On September 17, 1888, Lawton was promoted to major, inspector general of the Army. On February 12, 1889, he was promoted to lieutenant colonel, inspector general. His duties provided him with many opportunities to develop improvements in organization and equipment for the Army and he worked in this capacity for most of the time up until the Spanish–American War.

==Spanish–American War==
In May 1898, Lawton was appointed brigadier general of volunteers and assumed command of the 2nd Division, Fifth Army Corps, serving under General William Rufus Shafter. His unit was sent to Cuba, where it spearheaded the invasion of Cuba at Daiquiri, a shallow beach area 18 mi east of Santiago. The landing of American forces took place on June 22, 1898.

Lawton's force of 6,000 troops moved inland as Spanish forces retreated and he reached Siboney on June 23. General Joseph Wheeler took it upon himself to jump ahead of plan and found himself in a fierce fire fight with the Spanish at the Battle of Las Guasimas. Wheeler elected to send word back to Lawton for help and Lawton's unit rushed forward to help Wheeler from his difficulties but the battle was over by the time Lawton's lead regiments arrived and they took no part in the fighting. The fact that the Spanish did not put up a prolonged resistance gave the Americans the impression they would be easy to defeat. This resulted in some miscalculations regarding the Spanish capabilities in planning future engagements.

Lawton's division was sent to take the Spanish fortress at El Caney. Preparation for the Cuban campaign had been helter-skelter and Shafter failed to disembark his siege guns. Moreover, he did not have mounted cavalry, necessary for a thorough reconnaissance of the terrain prior to engaging the Spanish forces. Generals Chaffee, Kent, and Wheeler all did independent recon prior to the El Caney and San Juan hill engagements but they provided an overly optimistic assessment of the difficulties ahead. Chaffee submitted his battle plan to Lawton who read and signed it without change. In the pre-battle meeting, Shafter and his generals agreed that El Caney would require no more than two hours to take.

In the following Battle of El Caney, Lawton's division suffered heavy casualties but eventually took the city and linked up with the rest of the U.S. forces on San Juan Hill for the Siege of Santiago. Once Santiago had fallen, Lawton wanted to be returned to the U.S. along with General Shafter and Fifth Corps; however, the War Department selected him as military governor of Santiago de Cuba province, a position he held from early August to early October 1898.

A number of problems faced Lawton and Leonard Wood. One major problem involved the health of the American troops and the priority of returning many of them home for medical treatment. The problem of sanitation in the city of Santiago itself also had to be addressed. Many of the residents were under nourished, ill, and in need of medical attention. Civil order had to be restored and unruly Cuban soldiers, still bearing arms, were ordered to remain outside the city. Conflicts with the police occurred because they were holdovers from the Spanish regime and continued to treat the citizens in an oppressive fashion. Bars and saloons were closed for a period of time and basic law enforcement became one of the duties of Lawton and his men. Lawton had a penchant for hands-on involvement alongside his troops and was personally engaged in the day-to-day post war activity. There are news reports of Lawton personally removing insurgent flags from public buildings and working alongside his troops to maintain order.

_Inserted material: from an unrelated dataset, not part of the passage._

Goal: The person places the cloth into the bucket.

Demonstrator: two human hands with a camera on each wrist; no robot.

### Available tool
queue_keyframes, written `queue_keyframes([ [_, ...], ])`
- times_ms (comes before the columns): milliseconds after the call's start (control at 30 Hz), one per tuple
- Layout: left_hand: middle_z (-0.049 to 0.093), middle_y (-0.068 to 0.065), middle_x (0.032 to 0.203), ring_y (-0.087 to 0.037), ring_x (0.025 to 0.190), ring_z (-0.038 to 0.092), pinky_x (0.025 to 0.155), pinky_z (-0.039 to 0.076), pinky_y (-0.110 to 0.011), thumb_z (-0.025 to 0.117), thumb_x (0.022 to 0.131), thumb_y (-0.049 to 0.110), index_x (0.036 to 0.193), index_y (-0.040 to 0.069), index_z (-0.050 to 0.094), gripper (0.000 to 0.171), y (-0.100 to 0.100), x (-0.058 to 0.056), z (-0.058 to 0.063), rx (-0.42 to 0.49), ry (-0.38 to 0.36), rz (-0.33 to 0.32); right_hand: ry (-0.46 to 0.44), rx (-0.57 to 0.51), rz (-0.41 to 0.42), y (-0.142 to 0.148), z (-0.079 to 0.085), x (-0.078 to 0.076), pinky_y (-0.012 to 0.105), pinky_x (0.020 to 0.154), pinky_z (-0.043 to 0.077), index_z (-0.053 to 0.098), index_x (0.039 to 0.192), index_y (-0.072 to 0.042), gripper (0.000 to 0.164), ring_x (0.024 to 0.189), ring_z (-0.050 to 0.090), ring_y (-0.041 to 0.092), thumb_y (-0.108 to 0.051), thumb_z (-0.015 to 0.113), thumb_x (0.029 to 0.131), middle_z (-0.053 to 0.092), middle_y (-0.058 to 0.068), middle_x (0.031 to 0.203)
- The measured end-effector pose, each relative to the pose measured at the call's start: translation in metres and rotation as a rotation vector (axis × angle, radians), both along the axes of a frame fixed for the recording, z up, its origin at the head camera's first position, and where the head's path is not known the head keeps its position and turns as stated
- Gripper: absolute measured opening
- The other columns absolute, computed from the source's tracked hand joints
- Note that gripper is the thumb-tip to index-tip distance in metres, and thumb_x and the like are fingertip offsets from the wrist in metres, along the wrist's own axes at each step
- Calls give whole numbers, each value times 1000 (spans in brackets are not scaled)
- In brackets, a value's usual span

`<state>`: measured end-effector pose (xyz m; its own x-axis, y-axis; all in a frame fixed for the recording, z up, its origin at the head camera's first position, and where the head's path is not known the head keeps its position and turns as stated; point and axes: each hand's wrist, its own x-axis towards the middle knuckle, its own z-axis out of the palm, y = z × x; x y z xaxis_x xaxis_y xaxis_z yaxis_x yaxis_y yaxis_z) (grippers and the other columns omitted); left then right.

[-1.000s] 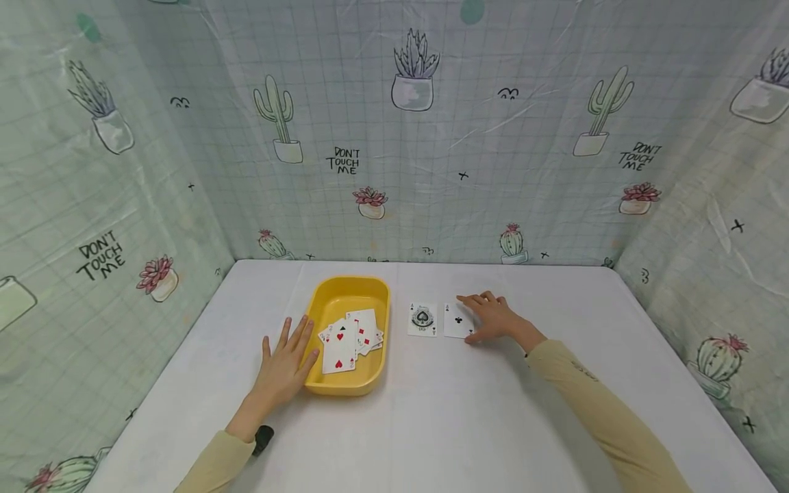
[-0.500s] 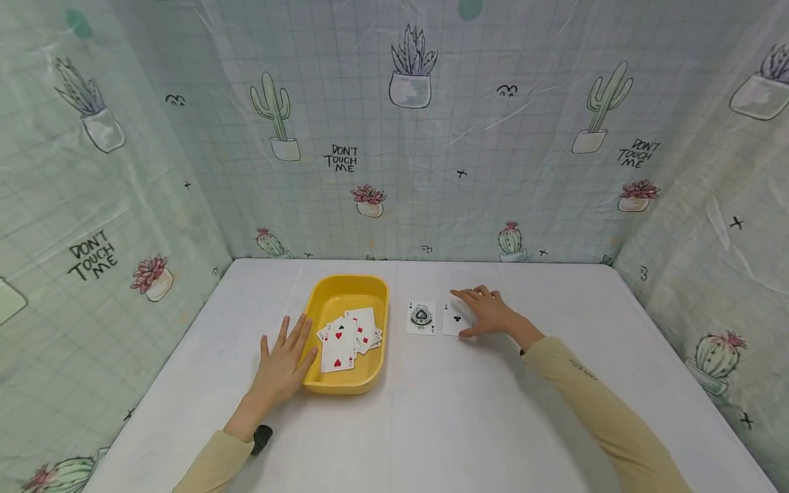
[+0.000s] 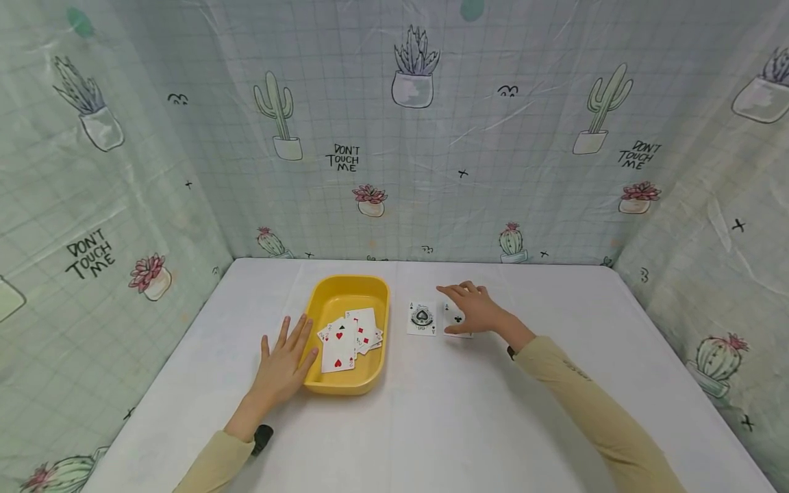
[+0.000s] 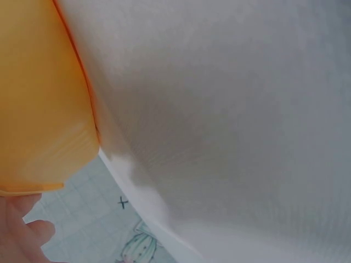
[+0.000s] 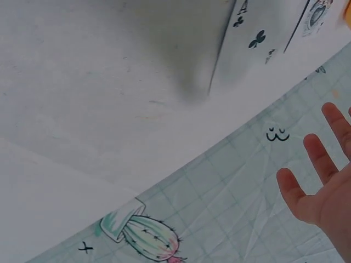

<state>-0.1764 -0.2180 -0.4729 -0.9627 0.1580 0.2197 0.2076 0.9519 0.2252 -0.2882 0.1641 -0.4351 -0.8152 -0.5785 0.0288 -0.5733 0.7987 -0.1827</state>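
My left hand (image 3: 280, 370) rests with fingers spread along the near-left rim of a yellow tray (image 3: 345, 388). Inside the tray lie several loose, overlapping playing cards, the two of hearts (image 3: 339, 349) on top. To the tray's right an ace of spades (image 3: 422, 319) lies face up on the table. Beside it is an ace of clubs (image 3: 458, 318), partly covered in the head view by my right hand (image 3: 481, 311). That hand hovers over the clubs card with thumb and fingers apart, holding nothing. In the right wrist view the ace of clubs (image 5: 256, 39) lies flat below the raised fingers.
A white table (image 3: 431, 424) spreads under everything. Curtains (image 3: 530, 178) printed with cacti stand behind the table and at both sides. A dark band (image 3: 261, 439) sits at the left wrist.
My right hand has shifted left across the ace of clubs, toward the ace of spades. The left hand, tray and cards stay where they were.
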Motion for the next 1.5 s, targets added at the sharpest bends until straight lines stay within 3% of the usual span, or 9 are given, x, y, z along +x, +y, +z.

Lawton immediately tackled the problem of law enforcement, ridding the police of its Spanish officers and replacing them with Cubans. By the end of summer, he had re-established a mounted police unit made up of Cubans to maintain order in Santiago. Eventually, taverns were re-opened and the locals were once again allowed to pursue their social pastimes.

Lawton also re-established commerce in the city and outlying areas, all the way to Havana. He worked with the Customs Bureau to create an equitable system of collections and was praised by the bureau head in Cuba for his work in raising and protecting a substantial amount of money. Disgruntled Cuban generals who early had taken their troops into the interior and posed a threat to the U.S. presence were invited by Lawton to participate in local government and in fact, became quite instrumental in establishing and protecting the peace.

Lawton suffered from a fever, possibly malaria, on and off between July and October. This fact was detected by only a few correspondents. For his part, Lawton did not make light of the illness except to a few close friends with whom he corresponded. His real condition may have been "recurring" malarial fever since he had been diagnosed with the illness, as well as dysentery in 1876. According to National Archive records, the army surgeon who diagnosed his condition at that time recommended a six-month leave in a different climate from the one in which he was stationed. His illness forced him to take a medical leave of absence on October 6, 1898. He returned to the U.S. on October 13 and shortly thereafter, began his preparation for the assignment that would take him to the Philippines.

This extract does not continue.